Bitcoin (BTC) watchers are leaning bearish in the short term but expect prices to pick up once the anticipated halving event is complete in 2024, with expectations of a consolidation period until then.
The industry’s oldest asset saw a tepid weekend marked by price stability and low volumes, nearing the $26,000 level, losing 1.7% in the past 24 hours.
Major tokens such as XRP and dogecoin (DOGE) led declines, with drops of 4% in the past 24 hours. Ether (ETH) fell 0.9%, outperforming the general market, as the CoinDesk Market Index (CMI), a broad-based tracker of hundreds of tokens, slumped 1.1%.
Aptos's APT, Chainlink’s LINK and gaming platform ImmutableX’s IMX were the only tokens in the green, rising as much as 6% on various growth – and fake – catalysts.
Analysts at trading firm FxPro told CoinDesk in a note they remain bearish for the next few weeks, expecting prices to reach as low as $23,000 amid the general lack of interest in trading riskier assets and the absence of market-moving catalysts.

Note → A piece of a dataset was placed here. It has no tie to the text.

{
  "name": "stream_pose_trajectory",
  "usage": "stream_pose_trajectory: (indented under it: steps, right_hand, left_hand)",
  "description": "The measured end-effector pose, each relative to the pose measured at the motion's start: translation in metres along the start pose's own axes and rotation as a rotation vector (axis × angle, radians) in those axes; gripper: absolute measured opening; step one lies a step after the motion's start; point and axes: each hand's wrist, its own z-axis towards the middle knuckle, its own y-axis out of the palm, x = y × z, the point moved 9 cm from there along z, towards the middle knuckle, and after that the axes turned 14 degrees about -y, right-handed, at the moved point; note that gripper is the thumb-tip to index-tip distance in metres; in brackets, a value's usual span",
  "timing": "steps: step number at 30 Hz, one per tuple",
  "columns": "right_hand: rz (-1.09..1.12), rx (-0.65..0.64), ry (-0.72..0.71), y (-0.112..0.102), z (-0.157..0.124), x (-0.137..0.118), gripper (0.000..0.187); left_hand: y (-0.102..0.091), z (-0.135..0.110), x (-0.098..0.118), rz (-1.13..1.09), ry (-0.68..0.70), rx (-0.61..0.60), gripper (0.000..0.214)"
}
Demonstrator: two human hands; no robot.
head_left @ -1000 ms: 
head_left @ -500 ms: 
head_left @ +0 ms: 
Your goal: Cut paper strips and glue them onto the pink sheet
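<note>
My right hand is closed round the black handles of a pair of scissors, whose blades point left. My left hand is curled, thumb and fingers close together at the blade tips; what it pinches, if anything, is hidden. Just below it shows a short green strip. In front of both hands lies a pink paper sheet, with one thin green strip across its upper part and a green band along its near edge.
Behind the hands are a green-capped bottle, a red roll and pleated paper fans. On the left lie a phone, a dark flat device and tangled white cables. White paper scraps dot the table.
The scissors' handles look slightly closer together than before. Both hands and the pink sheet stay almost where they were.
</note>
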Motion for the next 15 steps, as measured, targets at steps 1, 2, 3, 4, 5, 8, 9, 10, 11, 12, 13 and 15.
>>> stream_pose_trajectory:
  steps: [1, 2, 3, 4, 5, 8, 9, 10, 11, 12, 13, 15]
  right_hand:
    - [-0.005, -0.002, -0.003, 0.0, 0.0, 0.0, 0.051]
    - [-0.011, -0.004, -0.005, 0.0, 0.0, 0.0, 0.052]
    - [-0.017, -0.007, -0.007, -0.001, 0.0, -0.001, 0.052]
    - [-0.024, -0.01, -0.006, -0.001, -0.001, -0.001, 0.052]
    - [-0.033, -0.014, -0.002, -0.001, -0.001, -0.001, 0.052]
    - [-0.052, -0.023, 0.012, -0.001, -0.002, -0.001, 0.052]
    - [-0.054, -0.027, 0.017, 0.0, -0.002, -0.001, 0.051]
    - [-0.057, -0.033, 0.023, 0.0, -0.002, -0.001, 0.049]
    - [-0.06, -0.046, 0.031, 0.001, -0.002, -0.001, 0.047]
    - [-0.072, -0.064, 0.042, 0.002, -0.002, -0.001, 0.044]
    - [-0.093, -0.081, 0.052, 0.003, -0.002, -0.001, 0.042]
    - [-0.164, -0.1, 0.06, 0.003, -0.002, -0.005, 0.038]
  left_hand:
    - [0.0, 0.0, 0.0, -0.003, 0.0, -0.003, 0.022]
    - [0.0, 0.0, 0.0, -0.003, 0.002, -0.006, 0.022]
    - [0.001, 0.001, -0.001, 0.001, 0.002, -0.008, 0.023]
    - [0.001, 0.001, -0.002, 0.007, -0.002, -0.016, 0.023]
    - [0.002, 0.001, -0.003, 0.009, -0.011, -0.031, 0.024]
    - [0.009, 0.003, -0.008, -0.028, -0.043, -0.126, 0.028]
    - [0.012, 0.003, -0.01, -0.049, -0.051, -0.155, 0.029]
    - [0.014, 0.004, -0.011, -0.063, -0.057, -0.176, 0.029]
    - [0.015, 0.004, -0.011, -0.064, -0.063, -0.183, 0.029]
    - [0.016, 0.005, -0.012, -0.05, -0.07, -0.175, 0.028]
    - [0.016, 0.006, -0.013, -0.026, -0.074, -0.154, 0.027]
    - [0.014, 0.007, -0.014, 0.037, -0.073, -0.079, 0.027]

However, there’s still hope for bulls. On-chain data platform CryptoQuant published in a weekly note that bitcoin's recent price performance closely resembled past cycles, suggesting that the asset was “likely to remain in a consolidation phase until the 2024 halving event” but hinted at a “significant price increase after the halving.”

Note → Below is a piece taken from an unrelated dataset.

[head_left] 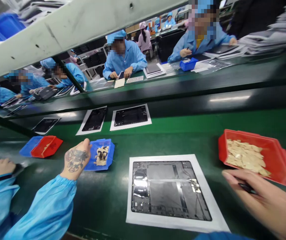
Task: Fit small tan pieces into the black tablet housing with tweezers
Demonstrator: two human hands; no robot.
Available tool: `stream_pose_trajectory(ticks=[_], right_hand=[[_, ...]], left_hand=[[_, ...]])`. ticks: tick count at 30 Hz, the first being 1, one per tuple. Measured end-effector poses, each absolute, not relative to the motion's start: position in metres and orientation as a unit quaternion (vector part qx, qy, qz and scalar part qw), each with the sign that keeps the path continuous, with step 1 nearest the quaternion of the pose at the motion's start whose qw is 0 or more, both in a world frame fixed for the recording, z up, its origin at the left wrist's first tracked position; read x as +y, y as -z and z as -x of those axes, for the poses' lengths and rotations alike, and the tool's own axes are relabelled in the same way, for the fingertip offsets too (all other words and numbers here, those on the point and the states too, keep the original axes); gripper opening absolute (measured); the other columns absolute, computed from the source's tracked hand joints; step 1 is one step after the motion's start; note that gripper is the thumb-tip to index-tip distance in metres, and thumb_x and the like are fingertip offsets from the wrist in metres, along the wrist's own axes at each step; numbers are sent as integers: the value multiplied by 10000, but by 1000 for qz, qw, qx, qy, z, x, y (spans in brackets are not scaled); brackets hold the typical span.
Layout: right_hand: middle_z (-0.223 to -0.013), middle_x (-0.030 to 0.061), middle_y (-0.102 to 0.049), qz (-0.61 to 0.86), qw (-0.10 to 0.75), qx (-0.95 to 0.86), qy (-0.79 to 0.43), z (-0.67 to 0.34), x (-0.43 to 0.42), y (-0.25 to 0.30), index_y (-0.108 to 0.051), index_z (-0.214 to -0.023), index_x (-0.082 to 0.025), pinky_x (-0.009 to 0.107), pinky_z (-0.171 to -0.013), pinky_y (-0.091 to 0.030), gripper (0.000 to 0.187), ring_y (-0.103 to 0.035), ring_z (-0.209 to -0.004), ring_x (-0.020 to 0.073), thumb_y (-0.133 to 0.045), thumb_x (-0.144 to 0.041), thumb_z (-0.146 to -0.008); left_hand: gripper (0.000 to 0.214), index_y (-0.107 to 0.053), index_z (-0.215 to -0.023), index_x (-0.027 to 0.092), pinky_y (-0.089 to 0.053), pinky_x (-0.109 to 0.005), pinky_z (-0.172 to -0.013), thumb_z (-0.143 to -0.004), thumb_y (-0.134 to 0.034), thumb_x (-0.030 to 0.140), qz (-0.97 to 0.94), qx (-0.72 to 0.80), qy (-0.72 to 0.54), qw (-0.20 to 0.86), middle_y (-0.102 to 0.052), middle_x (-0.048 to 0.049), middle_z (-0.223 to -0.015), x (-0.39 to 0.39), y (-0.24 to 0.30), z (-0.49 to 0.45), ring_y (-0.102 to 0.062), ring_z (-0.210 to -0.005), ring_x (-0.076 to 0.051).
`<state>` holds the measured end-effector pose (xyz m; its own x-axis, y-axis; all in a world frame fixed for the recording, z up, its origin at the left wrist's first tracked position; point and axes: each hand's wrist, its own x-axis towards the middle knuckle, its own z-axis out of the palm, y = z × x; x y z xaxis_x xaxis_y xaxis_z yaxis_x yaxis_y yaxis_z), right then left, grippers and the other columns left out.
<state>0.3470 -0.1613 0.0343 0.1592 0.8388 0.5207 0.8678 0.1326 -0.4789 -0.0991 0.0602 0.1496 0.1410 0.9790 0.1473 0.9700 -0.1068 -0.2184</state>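
My left hand (76,158), tattooed on its back, is closed at the left edge of a small blue bin (111,155) that holds cream-coloured and black bits. Its fingertips are hidden, so what they grip cannot be made out. My right hand (260,196) is closed round a slim black tool (247,188), mostly covered by the fingers. It is just in front of a red bin (278,166) full of small cream-coloured pieces (245,156). Between my hands a black tablet housing (163,190), inner side up, lies on a white sheet (178,225).
Two more housings on white sheets (131,116) (93,120) lie farther back on the green bench. A red bin (49,146) and a co-worker's hands (3,166) are at left. A pale beam (70,36) crosses above. Several people in blue work opposite.
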Motion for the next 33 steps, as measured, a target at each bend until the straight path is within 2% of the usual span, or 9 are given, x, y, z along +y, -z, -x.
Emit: stream_pose_trajectory(ticks=[6,7,9,11,12,15,19,25,33], right_hand=[[-777,3,-707,632,474,-613,-1,-346,-152,-38,-649,-853,-220,186,-558,-504,157,-655,-613,134,-580,-339,-926],[-777,8,-710,636,482,-602,-19,-345,-151,-37,-655,-834,-213,188,-552,-505,180,-657,-617,138,-576,-343,-929],[-769,16,-709,639,482,-597,-52,-342,-150,-38,-664,-809,-204,192,-539,-506,234,-659,-619,144,-553,-360,-944],[-751,14,-700,634,474,-602,-102,-336,-150,-39,-681,-796,-205,193,-552,-514,272,-658,-629,144,-541,-376,-954],[-740,10,-691,628,467,-608,-132,-333,-149,-40,-695,-809,-209,193,-551,-513,276,-649,-624,141,-544,-390,-952],[-767,10,-673,598,444,-617,-255,-326,-149,-42,-715,-902,-217,204,-535,-484,263,-606,-611,131,-601,-454,-912],[-791,26,-648,583,438,-579,-364,-325,-148,-42,-665,-810,-186,228,-651,-471,327,-605,-713,144,-563,-474,-928],[-690,-9,-544,623,433,-536,-371,-330,-146,-39,-571,-732,-183,220,-577,-386,368,-499,-636,123,-520,-488,-932],[-735,13,-577,611,398,-552,-404,-329,-148,-37,-586,-745,-183,242,-649,-416,398,-539,-686,141,-486,-505,-957]], left_hand=[[291,-632,-833,162,-410,-294,-766,-915,-435,360,801,-581,143,22,-606,-62,-914,46,-159,41,-563,-863,-204],[294,-645,-846,170,-424,-285,-769,-912,-458,387,801,-571,172,-37,-620,-46,-891,40,-155,23,-567,-835,-186],[231,-665,-824,177,-434,-277,-742,-828,-605,400,741,-537,247,-318,-644,-31,-833,24,-139,-19,-567,-797,-175],[256,-653,-767,171,-445,-251,-653,-779,-636,426,720,-482,217,-450,-636,-17,-737,5,-115,-65,-564,-689,-144],[253,-639,-760,154,-443,-246,-639,-727,-692,399,647,-445,193,-589,-635,-23,-715,-5,-102,-87,-552,-650,-130],[338,-612,-739,139,-465,-258,-595,-657,-729,445,588,-383,138,-699,-629,-37,-654,-29,-71,-140,-562,-584,-133],[374,-623,-734,130,-458,-251,-615,-645,-764,465,557,-344,114,-747,-629,-39,-658,-40,-63,-167,-563,-596,-125],[345,-692,-696,108,-366,-208,-616,-625,-822,419,555,-337,118,-751,-600,-16,-669,-30,-64,-166,-499,-631,-87],[426,-661,-726,113,-393,-194,-597,-521,-898,401,486,-344,124,-793,-609,4,-644,-33,-51,-170,-519,-587,-73]])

“This assessment is supported by various long-term valuation metrics, including logarithmic growth curves,” analysts at CryptoQuant wrote. “There’s also the realized cap of short-term user transactions (UTXOs), which indicates under-valuation and the absence of widespread retail speculation, reinforcing the potential for future price growth.”
Bitcoin prices have historically boomed after its halving, a term when block rewards are slashed in half in typically four-year cycles. The estimated date for the next halving is Apr. 21, data shows.